Diosa hambrienta de tu piel
sedienta de tu llama cruel,
mi demonio tentador
tu infierno me reclama feroz.

Soy la brasa viva que se arroja
a la hoguera de tu cuerpo ardiente, amémonos locamente,
con toda intención,
Y devoción incandescente.


Amanecí rodeada de aves – Simón Angulo

“…con vos siento que el amor nos puede dar hasta de comer”

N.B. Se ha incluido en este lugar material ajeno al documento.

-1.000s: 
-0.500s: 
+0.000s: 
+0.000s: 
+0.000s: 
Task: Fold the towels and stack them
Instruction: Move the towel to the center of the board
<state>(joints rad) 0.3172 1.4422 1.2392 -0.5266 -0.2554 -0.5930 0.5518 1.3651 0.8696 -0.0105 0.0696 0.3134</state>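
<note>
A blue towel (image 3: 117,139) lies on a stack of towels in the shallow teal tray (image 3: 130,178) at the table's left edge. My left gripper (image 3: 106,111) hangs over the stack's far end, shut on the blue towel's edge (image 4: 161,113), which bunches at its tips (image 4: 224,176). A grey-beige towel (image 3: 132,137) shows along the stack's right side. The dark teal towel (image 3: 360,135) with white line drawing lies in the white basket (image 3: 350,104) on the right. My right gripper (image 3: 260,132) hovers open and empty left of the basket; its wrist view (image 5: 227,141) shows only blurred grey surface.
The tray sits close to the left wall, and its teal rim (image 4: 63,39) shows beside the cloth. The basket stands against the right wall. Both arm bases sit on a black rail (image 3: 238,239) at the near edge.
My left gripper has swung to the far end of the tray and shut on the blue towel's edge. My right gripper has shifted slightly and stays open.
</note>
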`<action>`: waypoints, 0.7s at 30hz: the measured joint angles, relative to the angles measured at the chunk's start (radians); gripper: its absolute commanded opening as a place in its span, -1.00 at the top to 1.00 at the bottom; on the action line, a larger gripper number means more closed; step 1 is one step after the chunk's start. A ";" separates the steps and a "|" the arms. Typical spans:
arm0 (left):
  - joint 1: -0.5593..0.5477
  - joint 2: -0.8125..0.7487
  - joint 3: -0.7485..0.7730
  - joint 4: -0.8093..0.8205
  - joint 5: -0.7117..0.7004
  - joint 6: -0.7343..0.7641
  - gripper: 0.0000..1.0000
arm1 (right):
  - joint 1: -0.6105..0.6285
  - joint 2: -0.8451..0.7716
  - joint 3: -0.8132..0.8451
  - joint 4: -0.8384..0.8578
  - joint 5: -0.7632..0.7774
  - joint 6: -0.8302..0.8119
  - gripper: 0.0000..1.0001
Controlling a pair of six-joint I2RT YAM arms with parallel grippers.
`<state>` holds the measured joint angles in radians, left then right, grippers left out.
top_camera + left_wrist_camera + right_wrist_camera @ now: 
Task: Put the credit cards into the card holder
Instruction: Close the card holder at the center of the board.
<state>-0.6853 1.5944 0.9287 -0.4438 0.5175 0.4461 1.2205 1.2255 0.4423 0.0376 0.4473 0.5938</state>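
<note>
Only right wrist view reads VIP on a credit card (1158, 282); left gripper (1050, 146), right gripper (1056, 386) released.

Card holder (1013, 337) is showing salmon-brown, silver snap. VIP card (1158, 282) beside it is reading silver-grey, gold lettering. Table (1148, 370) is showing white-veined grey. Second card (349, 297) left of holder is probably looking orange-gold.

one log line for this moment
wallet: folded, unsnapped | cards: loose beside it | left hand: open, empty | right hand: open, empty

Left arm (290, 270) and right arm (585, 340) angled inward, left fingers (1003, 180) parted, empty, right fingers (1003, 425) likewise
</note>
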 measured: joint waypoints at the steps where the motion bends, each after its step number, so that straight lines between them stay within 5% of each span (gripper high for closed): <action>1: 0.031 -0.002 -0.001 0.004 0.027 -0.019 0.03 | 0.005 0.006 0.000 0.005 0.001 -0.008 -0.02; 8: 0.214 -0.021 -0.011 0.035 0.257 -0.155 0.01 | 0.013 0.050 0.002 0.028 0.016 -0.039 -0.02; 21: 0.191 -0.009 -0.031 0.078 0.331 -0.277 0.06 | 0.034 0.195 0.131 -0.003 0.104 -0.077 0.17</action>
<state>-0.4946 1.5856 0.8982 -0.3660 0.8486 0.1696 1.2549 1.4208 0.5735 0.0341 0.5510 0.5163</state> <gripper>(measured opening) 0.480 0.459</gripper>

Esta frase refleja el leitmotiv de esta novela corta en la que, Lydia (una prostituta) y Daniel (narcomenudista) se encuentran, tras varios tumbos que la vida les ha propinado. Desarrollada en los barrios menos turísticos de San José (Costa Rica) los protagonistas viven una historia de amor ad hoc que, por supuesto es la premisa ideal para predecir una catástrofe, es decir el amor expuesto a la realidad, casi un oxímoron.

La novela es como una raya de cocaína, una vez que abres sus páginas y superas el proceso de iniciación cultural, lenguaje y tono, se te mete en las entrañas y el cerebro, sin darte tregua ni concesiones; jugando a la ruleta rusa con el destino, sabiendo que la casa nunca pierde.

Ante un escenario donde fracasar es la norma, los personajes no se achican, incluso por un momento hay un atisbo de luz y esperanza, pero es una herramienta estilística para llevar al lector a un subidon de ansiedad, ya que se sabe que cuanto más alto se vuela, mas fuerte es la caída, y aunque aquí apenas aspiran a despegarse del fango que les rodea, su fatum les cobrará con réditos altos el atrevimiento.

Es un drama pútrido, enfermo que llena el alma, no sé con certeza de qué, pero lo llena.


Frase robada – John Katzenbach

Las venas se endurecen, lo mismo que las opiniones.


Bonus track

Regresamos a correr a la montaña después de varias semanas, y por supuesto nos desconoció, nos pegó con tubo, pero aún así lo logramos, obviamente nos morimos como dos días seguidos 🙂
Un oxímoron visual, lo agreste y amenazador de las espinas, y la invitación a la belleza y la ternura de su floración.
Pecora acompañándome en el sueño, abrazándome la pierna, me invitaba a no subir a la montaña, y a pesar de todo no funcionó, ya que salimos a entregar cuerpo, alma y corazón.

Postdata

Esta semana tengo una laringitis muy belicosa que, me impidió grabar el podcast, así que espero disfruten la lectura.